IT Service Management (ITSM) is a discipline that focuses on implementing and managing quality IT services that meet the needs of the university. In order to effectively and efficiently implement and manage quality IT service delivery, ITSM aims to adopt and implement the ITIL (Information Technology Infrastructure Library) framework. The ITIL best practice framework provides a systematic and proven approach to IT service delivery. Adopting ITIL offers users a huge range of benefits that include reducing costs, improving IT services through the use of proven best practice processes (listed below), improved customer satisfaction through a more professional approach to service delivery, standards and guidance, improved productivity and improved use of skills and experience.
Current ITIL Processes:
- Incident/Request Management – This process is designed to manage and assist in restoring or providing service to customers as quickly as possible. The ability to prioritize incidents (something broken, not working or needs repair) according to business impact and urgency allows staff to focus efforts where it matters most.

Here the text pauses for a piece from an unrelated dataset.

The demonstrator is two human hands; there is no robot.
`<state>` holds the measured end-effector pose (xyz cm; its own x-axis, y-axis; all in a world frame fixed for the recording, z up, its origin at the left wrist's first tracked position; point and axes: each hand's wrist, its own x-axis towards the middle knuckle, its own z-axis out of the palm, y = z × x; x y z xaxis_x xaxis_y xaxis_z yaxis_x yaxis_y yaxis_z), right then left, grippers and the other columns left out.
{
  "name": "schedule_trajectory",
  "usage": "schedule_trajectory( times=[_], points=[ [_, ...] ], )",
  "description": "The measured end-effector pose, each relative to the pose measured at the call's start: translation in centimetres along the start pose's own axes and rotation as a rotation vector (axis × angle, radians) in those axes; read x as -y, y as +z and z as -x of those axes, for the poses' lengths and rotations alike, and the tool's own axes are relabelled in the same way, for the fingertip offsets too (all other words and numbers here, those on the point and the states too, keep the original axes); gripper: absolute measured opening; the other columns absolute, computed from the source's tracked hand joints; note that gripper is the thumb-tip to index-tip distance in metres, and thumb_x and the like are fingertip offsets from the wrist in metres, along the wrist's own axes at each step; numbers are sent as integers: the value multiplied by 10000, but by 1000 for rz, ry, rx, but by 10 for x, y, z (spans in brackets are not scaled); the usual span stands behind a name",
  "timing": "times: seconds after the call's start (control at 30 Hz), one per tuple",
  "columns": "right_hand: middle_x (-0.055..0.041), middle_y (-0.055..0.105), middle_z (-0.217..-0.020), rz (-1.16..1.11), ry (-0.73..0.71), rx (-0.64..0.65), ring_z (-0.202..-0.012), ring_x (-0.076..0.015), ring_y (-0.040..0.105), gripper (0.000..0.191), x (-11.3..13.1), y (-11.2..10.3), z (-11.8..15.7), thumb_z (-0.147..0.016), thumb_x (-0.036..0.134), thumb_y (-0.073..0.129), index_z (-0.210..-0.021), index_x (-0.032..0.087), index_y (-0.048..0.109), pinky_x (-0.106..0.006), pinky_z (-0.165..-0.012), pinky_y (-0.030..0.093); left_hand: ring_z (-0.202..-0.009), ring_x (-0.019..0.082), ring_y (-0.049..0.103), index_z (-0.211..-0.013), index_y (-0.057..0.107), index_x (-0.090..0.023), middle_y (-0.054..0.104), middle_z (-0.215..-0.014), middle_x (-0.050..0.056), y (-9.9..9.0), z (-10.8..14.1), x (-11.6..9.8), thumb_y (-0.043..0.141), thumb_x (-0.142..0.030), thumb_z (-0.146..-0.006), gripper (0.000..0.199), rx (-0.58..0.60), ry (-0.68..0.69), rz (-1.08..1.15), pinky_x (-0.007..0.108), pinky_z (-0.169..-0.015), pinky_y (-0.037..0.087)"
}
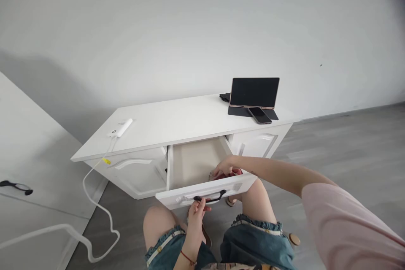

- Problem Management – Process for managing problem investigations from detection to eradication. Problem Management processes remove defects from the IT infrastructure, eliminate recurring incidents, and stabilize the environment. These processes are currently under development and will be posted soon.
- Change Management – Process responsible for controlling the lifecycle of all changes, enabling beneficial changes to be made with minimal disruption to IT services. This includes process management and planning capabilities that help increase the speed and consistency in the way changes are implemented while minimizing risk and errors.
- Knowledge Management – Process responsible for sharing perspectives, ideas, experience and information, and for ensuring that these are available in the right place and at the right time. The Knowledge Management process enables informed decisions, and improves efficiency by reducing the need to rediscover knowledge.